[PROBLEM TO SOLVE] A word-for-word copy of the line containing "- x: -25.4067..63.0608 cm" and every following line to the end of the data below is all the answer should hold.

::: GIVEN INFORMATION :::

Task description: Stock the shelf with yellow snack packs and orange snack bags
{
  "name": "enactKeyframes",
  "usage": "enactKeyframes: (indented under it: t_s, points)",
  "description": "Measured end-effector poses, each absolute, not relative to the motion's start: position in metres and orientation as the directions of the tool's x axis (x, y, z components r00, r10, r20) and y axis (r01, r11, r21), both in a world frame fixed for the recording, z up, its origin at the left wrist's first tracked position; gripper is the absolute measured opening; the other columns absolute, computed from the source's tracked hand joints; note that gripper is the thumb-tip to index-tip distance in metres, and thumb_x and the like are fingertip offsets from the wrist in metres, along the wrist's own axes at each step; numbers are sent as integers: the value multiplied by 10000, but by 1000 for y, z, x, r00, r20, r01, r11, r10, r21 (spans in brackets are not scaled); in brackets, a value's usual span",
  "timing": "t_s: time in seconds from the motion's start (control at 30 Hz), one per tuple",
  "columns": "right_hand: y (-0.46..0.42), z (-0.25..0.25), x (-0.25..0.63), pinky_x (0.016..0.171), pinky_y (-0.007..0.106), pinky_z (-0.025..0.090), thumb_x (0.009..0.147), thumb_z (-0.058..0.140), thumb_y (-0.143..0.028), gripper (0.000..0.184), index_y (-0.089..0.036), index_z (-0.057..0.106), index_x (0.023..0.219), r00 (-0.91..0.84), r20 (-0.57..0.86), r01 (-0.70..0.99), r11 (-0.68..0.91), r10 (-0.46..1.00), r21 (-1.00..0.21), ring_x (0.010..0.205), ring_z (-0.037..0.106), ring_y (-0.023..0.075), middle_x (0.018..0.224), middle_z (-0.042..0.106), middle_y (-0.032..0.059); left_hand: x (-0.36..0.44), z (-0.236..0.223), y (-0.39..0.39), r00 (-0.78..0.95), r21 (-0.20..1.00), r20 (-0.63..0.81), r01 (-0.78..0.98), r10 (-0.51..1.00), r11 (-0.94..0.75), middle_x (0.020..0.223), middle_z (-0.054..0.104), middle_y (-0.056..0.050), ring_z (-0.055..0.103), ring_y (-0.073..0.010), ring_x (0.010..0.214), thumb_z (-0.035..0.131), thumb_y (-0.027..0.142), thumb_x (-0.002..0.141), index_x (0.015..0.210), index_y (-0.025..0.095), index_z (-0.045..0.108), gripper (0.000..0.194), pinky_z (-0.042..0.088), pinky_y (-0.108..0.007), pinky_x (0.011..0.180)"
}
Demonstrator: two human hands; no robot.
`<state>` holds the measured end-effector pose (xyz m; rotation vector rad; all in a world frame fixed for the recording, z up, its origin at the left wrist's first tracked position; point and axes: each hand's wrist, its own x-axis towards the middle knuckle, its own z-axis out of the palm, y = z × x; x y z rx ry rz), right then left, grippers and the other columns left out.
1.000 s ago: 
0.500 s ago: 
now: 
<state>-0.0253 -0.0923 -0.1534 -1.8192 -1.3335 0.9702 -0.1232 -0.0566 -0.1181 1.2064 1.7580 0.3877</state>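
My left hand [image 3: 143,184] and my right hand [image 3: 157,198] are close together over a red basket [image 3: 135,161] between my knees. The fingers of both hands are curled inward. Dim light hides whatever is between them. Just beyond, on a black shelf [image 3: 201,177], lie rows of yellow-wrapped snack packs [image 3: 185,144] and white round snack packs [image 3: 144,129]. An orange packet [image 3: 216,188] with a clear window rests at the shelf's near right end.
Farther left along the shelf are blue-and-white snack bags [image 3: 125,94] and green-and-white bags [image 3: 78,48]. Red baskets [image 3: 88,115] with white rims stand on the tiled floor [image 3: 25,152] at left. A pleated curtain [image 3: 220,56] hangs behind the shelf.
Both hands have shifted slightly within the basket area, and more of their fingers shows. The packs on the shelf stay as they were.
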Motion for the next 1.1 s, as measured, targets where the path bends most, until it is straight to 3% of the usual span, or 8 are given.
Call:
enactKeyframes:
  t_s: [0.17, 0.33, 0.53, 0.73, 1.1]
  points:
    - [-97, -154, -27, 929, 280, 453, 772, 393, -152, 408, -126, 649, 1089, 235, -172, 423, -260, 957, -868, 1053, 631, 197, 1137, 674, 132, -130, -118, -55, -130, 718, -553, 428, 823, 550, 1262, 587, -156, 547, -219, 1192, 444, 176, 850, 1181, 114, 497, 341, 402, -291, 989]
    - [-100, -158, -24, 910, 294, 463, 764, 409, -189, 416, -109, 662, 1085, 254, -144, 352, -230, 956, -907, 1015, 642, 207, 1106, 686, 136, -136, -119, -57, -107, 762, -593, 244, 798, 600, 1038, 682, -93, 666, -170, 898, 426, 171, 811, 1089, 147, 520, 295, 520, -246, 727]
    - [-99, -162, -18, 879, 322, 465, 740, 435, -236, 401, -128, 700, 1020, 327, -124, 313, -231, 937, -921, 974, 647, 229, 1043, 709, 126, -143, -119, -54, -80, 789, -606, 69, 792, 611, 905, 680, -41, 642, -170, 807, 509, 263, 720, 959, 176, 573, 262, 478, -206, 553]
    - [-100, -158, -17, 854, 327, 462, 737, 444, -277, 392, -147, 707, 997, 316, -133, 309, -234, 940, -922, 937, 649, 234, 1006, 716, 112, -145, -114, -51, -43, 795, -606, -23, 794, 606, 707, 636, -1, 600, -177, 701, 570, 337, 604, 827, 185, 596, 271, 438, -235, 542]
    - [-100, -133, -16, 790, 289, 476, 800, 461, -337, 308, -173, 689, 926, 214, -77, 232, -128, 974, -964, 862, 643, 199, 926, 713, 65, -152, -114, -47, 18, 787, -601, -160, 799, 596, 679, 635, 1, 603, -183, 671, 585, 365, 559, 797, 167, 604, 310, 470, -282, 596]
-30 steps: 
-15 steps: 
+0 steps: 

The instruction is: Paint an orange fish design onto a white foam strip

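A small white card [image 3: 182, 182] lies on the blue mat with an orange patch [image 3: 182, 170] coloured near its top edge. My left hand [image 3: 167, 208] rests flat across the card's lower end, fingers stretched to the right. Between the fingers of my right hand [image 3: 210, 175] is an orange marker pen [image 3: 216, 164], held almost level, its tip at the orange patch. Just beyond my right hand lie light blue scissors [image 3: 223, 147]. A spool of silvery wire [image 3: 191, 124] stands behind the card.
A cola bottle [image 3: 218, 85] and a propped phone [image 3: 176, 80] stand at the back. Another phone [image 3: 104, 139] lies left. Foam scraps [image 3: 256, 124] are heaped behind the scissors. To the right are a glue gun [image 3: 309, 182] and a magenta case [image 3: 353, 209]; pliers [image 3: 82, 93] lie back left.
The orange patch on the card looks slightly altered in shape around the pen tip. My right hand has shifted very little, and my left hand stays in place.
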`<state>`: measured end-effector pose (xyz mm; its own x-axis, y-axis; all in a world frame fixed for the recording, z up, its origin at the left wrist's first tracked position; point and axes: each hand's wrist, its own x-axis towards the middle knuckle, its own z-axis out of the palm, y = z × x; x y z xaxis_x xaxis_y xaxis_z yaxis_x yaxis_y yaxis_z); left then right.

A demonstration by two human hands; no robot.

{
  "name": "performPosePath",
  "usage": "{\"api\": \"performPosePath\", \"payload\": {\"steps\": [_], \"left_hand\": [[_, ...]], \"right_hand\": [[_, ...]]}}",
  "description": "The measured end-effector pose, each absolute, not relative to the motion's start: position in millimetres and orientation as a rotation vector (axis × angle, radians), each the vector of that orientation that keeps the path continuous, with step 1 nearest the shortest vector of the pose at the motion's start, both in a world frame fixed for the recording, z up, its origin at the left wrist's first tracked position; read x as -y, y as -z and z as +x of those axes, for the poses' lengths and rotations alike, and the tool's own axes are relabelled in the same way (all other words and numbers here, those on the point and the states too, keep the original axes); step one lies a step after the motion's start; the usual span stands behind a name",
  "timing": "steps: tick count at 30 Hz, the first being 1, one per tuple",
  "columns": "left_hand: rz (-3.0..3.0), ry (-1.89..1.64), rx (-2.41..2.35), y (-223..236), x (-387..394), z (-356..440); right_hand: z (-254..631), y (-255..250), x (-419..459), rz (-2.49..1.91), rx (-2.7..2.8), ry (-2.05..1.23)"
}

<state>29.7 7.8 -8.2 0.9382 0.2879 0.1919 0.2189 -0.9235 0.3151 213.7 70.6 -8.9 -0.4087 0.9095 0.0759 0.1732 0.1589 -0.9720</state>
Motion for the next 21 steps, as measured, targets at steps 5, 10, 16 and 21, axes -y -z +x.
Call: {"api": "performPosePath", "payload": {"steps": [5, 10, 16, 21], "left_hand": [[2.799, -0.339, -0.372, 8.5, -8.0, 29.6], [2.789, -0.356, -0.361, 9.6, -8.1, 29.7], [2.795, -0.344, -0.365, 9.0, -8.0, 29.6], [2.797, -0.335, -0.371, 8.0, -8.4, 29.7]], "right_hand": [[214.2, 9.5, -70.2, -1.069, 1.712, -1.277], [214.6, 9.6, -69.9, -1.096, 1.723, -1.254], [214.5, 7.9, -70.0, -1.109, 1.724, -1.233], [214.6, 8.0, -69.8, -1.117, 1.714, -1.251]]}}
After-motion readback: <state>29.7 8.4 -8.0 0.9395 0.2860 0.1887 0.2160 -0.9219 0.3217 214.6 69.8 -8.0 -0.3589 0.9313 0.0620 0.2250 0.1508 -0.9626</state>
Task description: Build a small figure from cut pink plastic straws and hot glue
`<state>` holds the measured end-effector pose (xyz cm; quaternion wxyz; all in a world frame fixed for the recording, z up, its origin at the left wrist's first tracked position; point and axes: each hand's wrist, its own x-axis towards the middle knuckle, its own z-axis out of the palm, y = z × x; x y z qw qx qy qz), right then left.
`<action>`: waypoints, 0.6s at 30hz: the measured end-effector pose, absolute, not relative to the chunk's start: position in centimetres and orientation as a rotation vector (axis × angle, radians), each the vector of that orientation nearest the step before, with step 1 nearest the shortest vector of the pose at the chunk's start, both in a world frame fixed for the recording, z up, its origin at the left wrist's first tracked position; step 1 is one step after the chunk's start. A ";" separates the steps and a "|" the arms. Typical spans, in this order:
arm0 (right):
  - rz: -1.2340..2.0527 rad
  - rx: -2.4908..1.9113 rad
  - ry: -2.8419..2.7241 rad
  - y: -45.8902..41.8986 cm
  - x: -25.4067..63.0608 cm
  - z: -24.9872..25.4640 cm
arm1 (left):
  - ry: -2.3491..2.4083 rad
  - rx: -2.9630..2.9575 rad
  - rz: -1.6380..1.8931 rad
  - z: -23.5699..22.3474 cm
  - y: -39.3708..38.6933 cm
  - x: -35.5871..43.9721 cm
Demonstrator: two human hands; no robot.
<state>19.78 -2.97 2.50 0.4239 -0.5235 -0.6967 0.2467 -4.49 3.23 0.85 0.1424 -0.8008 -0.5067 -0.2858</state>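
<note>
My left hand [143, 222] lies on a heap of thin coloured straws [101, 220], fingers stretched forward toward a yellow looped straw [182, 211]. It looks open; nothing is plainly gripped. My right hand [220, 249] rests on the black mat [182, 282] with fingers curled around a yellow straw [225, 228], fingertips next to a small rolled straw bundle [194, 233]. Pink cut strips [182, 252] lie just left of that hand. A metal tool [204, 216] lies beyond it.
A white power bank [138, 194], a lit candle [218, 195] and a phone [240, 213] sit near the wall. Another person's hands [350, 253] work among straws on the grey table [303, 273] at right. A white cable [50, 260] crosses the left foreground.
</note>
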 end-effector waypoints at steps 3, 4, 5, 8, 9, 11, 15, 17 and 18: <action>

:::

[OUTPUT FOR THIS TASK]
  - x: -25.4067..63.0608 cm
  - z: -24.9872..25.4640 cm
arm1 (left):
  - ry: -2.3491..2.4083 rad
  - rx: -2.9630..2.9575 rad
  - rz: -1.6380..1.8931 rad
  - z: -23.5699..22.3474 cm
  - y: -39.3708..38.6933 cm
  - x: -35.5871..43.9721 cm
Demonstrator: two human hands; no robot.
<state>19.78 -2.97 2.50 0.4239 -0.5235 -0.6967 0.2467 -4.49 3.23 0.85 0.1424 -0.8008 -0.5067 -0.2858</state>
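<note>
My left hand [143, 222] lies on a heap of thin coloured straws [101, 220], fingers stretched forward toward a yellow looped straw [182, 211]. It looks open; nothing is plainly gripped. My right hand [220, 249] rests on the black mat [182, 282] with fingers curled around a yellow straw [225, 228], fingertips next to a small rolled straw bundle [194, 233]. Pink cut strips [182, 252] lie just left of that hand. A metal tool [204, 216] lies beyond it.
A white power bank [138, 194], a lit candle [218, 195] and a phone [240, 213] sit near the wall. Another person's hands [350, 253] work among straws on the grey table [303, 273] at right. A white cable [50, 260] crosses the left foreground.
</note>
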 end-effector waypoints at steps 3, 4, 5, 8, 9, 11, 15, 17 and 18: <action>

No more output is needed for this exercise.